● **Task**
Each record is to be printed again exactly, though not its pictures.

● **Dataset content**
---+---
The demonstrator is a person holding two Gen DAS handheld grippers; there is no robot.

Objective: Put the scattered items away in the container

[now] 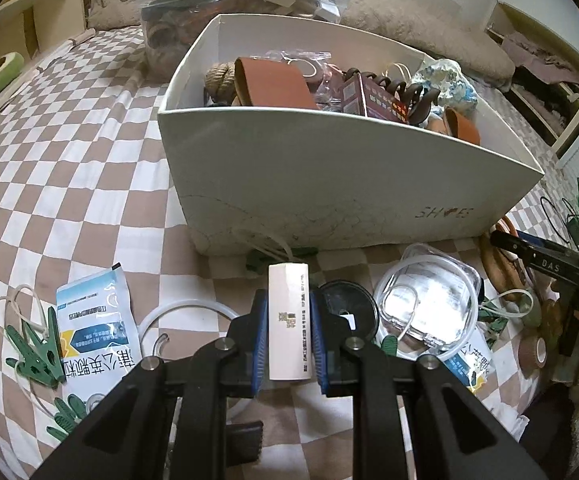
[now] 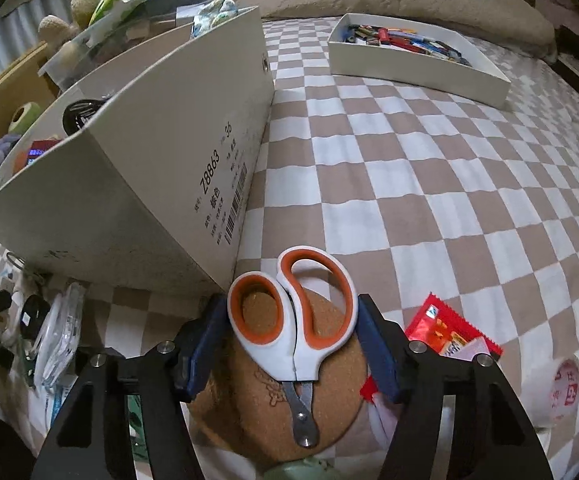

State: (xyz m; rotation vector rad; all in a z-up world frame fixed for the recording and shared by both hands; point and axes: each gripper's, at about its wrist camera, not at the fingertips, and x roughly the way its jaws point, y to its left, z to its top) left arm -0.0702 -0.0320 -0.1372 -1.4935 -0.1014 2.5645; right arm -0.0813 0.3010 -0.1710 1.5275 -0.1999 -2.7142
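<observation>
My left gripper (image 1: 288, 300) is shut on a small white carton (image 1: 288, 320), which is upright between the blue pads, just in front of the white shoe box (image 1: 329, 184). The box holds several items, among them brown leather pieces and a dark hair claw. In the right wrist view, my right gripper (image 2: 291, 308) has its pads against both handles of the orange-and-white scissors (image 2: 301, 344). These lie on a round cork mat (image 2: 257, 400) beside the shoe box's labelled end (image 2: 149, 168).
On the checkered bedspread lie a blue-white sachet (image 1: 93, 320), green clips (image 1: 35, 344), a clear plastic case (image 1: 425, 300) and a black disc (image 1: 345, 304). A red packet (image 2: 449, 332) and a tape roll (image 2: 565, 392) sit right of the scissors. A shallow white tray (image 2: 417, 64) stands farther back.
</observation>
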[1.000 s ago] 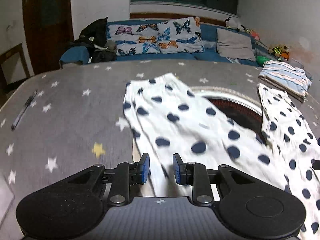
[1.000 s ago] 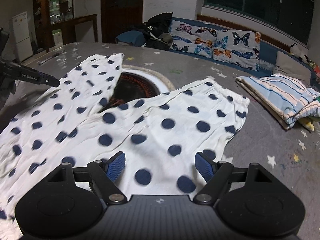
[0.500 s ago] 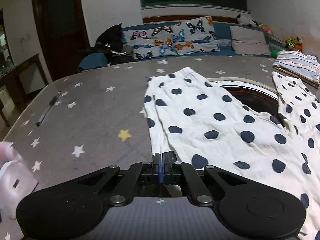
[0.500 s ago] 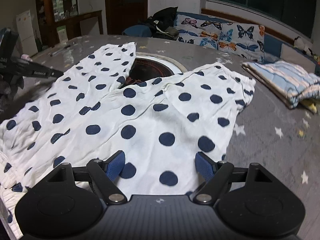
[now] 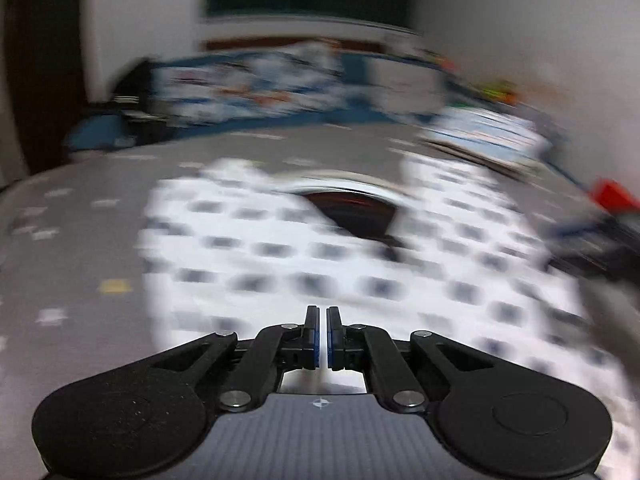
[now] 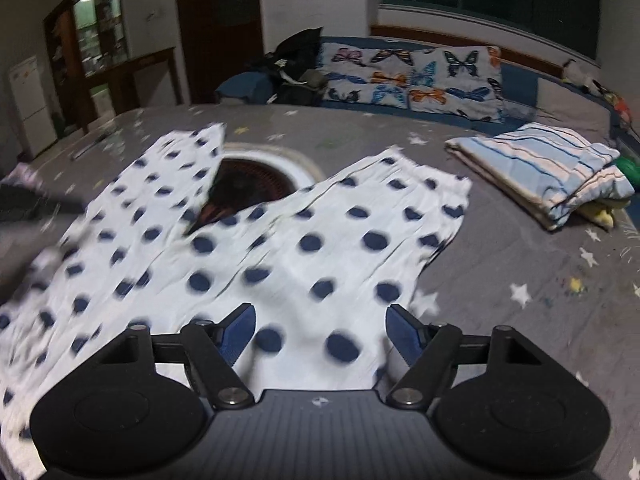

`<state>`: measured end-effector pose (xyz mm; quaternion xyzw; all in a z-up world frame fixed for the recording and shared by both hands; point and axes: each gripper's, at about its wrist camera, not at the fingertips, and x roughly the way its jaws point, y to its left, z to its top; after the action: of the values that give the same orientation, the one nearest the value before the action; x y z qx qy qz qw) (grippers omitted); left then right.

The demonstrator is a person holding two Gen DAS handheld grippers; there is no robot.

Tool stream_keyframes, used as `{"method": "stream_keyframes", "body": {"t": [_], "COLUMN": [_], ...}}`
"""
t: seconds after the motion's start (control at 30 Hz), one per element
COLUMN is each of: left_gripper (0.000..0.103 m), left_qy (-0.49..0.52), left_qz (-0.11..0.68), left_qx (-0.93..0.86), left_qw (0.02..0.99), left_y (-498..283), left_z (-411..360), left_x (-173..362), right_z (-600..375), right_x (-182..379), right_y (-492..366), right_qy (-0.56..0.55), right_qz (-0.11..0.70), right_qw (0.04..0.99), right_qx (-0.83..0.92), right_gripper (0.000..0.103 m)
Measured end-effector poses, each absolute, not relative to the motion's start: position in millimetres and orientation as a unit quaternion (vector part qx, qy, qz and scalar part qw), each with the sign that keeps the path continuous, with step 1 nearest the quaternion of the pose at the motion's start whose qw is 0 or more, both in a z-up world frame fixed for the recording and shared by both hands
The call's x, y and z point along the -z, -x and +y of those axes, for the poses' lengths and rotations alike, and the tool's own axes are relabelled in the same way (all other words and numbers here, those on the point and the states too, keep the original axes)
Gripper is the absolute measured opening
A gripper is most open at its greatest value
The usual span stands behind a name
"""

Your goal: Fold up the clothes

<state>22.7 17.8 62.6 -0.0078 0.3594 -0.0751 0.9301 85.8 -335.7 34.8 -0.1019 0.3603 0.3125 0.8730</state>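
The left claw point(image 5: 323, 334) pinched the dotted cloth point(image 6: 280, 248) on the starred grey table point(image 6: 520, 264) below a butterfly sofa point(image 6: 412, 76), while the right claw point(image 6: 320, 334) gaped.

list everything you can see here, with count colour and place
polka-dot garment: 1, white with navy dots, spread on table
table: 1, grey with stars
round inset: 1, dark red, table centre, partly covered
folded striped cloth: 1, blue and white, table's far right
butterfly cushions: white, sofa behind
pen: 1, dark, table's far left
left gripper: nearly closed at garment edge, blurred
right gripper: open over garment
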Motion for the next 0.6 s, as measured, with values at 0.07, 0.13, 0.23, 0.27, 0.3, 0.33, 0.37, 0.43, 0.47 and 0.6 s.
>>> {"method": "stream_keyframes", "body": {"t": [0.07,0.13,0.23,0.27,0.3,0.33,0.37,0.43,0.47,0.6], "left_gripper": [0.004,0.004,0.004,0.004,0.004,0.004,0.004,0.003,0.003,0.002], "left_qy": [0.006,0.008,0.011,0.010,0.009,0.010,0.012,0.012,0.010,0.014], "left_qz": [0.369,0.378,0.393,0.396,0.398,0.401,0.407,0.418,0.424,0.431], "left_qx": [0.142,0.208,0.273,0.286,0.299,0.313,0.327,0.348,0.357,0.391], "left_qw": [0.919,0.902,0.878,0.873,0.868,0.861,0.853,0.839,0.832,0.813], "left_y": [-20,-17,-14,-14,-15,-15,-15,-14,-12,-4], "left_z": [-13,-43,-84,-93,-103,-111,-117,-126,-129,-134], "left_x": [-62,-60,-52,-50,-47,-44,-40,-32,-29,-21], "right_z": [-334,-329,-319,-316,-313,-311,-309,-308,-309,-311], "right_x": [-37,-35,-29,-27,-25,-22,-19,-13,-11,-7], "right_y": [-100,-114,-136,-142,-146,-152,-158,-167,-171,-188], "right_qy": [0.097,0.097,0.106,0.111,0.116,0.121,0.125,0.131,0.132,0.121], "right_qz": [0.359,0.360,0.367,0.368,0.369,0.371,0.373,0.377,0.377,0.376], "right_qw": [0.875,0.876,0.874,0.873,0.873,0.872,0.871,0.869,0.869,0.873], "right_qx": [-0.309,-0.305,-0.301,-0.300,-0.299,-0.297,-0.295,-0.292,-0.292,-0.285], "right_gripper": [0.071,0.068,0.065,0.065,0.065,0.064,0.064,0.063,0.063,0.063]}}
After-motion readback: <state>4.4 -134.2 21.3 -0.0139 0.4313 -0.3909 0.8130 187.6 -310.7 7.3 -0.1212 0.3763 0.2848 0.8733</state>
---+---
● **Completed task**
The demonstrator is a person holding two Gen DAS handheld grippers; there is no robot.

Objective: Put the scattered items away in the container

[now] 
[now] 

State: (xyz m; rotation vector rad; all in a z-up world frame fixed for the recording and shared by both hands; point and axes: each gripper's, at about its wrist camera, not at the fingertips, and x roughly the way its jaws point, y to its left, z to its top) left arm -0.0702 -0.0320 -0.1372 -1.4935 -0.1014 2.5645; right arm -0.0813 0.3010 -0.1710 1.5275 -0.1999 -2.7142
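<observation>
My left gripper (image 1: 288, 300) is shut on a small white carton (image 1: 288, 320), which is upright between the blue pads, just in front of the white shoe box (image 1: 329, 184). The box holds several items, among them brown leather pieces and a dark hair claw. In the right wrist view, my right gripper (image 2: 291, 308) has its pads against both handles of the orange-and-white scissors (image 2: 301, 344). These lie on a round cork mat (image 2: 257, 400) beside the shoe box's labelled end (image 2: 149, 168).
On the checkered bedspread lie a blue-white sachet (image 1: 93, 320), green clips (image 1: 35, 344), a clear plastic case (image 1: 425, 300) and a black disc (image 1: 345, 304). A red packet (image 2: 449, 332) and a tape roll (image 2: 565, 392) sit right of the scissors. A shallow white tray (image 2: 417, 64) stands farther back.
</observation>
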[1.000 s ago] 
[1.000 s ago] 
[0.500 s ago] 
[0.500 s ago] 
[now] 
[now] 

`<state>`: measured end-effector pose (xyz mm; quaternion xyzw; all in a z-up world frame fixed for the recording and shared by both hands; point and axes: each gripper's, at about its wrist camera, not at the fingertips, and x roughly the way its jaws point, y to its left, z to its top; after the action: of the values that give the same orientation, the one nearest the value before the action; x y z qx qy qz qw) (grippers omitted); left then right.

The demonstrator is a person holding two Gen DAS handheld grippers; there is no robot.

Tool stream_keyframes, used as `{"method": "stream_keyframes", "body": {"t": [_], "COLUMN": [_], ...}}`
"""
t: seconds after the motion's start (control at 30 Hz), one per element
COLUMN is each of: left_gripper (0.000..0.103 m), left_qy (-0.49..0.52), left_qz (-0.11..0.68), left_qx (-0.93..0.86), left_qw (0.02..0.99), left_y (-498..283), left_z (-411..360), left_x (-173..362), right_z (-600..375), right_x (-182..379), right_y (-492..366), right_qy (-0.56..0.55), right_qz (-0.11..0.70), right_qw (0.04..0.99), right_qx (-0.83..0.92), right_gripper (0.000..0.103 m)
Measured end-effector poses, each absolute, not relative to the motion's start: position in millimetres and orientation as a unit quaternion (vector part qx, qy, qz and scalar part qw), each with the sign that keeps the path continuous, with step 1 nearest the quaternion of the pose at the motion's start whose qw is 0 or more, both in a z-up world frame fixed for the recording and shared by both hands
The call's x, y and z point along the -z, -x and +y of those axes, for the poses' lengths and rotations alike, and the tool's own axes are relabelled in the same way (all other words and numbers here, those on the point and the states too, keep the original axes)
Gripper is the absolute measured opening
A gripper is most open at its greatest value
The usual span stands behind a name
"""

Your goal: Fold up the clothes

<state>22.7 17.8 62.6 -0.0078 0.3594 -0.0751 0.9301 85.8 -335.7 34.8 -0.1019 0.3603 0.3125 0.8730</state>
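The left claw point(image 5: 323, 334) pinched the dotted cloth point(image 6: 280, 248) on the starred grey table point(image 6: 520, 264) below a butterfly sofa point(image 6: 412, 76), while the right claw point(image 6: 320, 334) gaped.

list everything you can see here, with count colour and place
polka-dot garment: 1, white with navy dots, spread on table
table: 1, grey with stars
round inset: 1, dark red, table centre, partly covered
folded striped cloth: 1, blue and white, table's far right
butterfly cushions: white, sofa behind
pen: 1, dark, table's far left
left gripper: nearly closed at garment edge, blurred
right gripper: open over garment
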Motion for the next 0.6 s, as measured, with values at 0.07, 0.13, 0.23, 0.27, 0.3, 0.33, 0.37, 0.43, 0.47 and 0.6 s.
>>> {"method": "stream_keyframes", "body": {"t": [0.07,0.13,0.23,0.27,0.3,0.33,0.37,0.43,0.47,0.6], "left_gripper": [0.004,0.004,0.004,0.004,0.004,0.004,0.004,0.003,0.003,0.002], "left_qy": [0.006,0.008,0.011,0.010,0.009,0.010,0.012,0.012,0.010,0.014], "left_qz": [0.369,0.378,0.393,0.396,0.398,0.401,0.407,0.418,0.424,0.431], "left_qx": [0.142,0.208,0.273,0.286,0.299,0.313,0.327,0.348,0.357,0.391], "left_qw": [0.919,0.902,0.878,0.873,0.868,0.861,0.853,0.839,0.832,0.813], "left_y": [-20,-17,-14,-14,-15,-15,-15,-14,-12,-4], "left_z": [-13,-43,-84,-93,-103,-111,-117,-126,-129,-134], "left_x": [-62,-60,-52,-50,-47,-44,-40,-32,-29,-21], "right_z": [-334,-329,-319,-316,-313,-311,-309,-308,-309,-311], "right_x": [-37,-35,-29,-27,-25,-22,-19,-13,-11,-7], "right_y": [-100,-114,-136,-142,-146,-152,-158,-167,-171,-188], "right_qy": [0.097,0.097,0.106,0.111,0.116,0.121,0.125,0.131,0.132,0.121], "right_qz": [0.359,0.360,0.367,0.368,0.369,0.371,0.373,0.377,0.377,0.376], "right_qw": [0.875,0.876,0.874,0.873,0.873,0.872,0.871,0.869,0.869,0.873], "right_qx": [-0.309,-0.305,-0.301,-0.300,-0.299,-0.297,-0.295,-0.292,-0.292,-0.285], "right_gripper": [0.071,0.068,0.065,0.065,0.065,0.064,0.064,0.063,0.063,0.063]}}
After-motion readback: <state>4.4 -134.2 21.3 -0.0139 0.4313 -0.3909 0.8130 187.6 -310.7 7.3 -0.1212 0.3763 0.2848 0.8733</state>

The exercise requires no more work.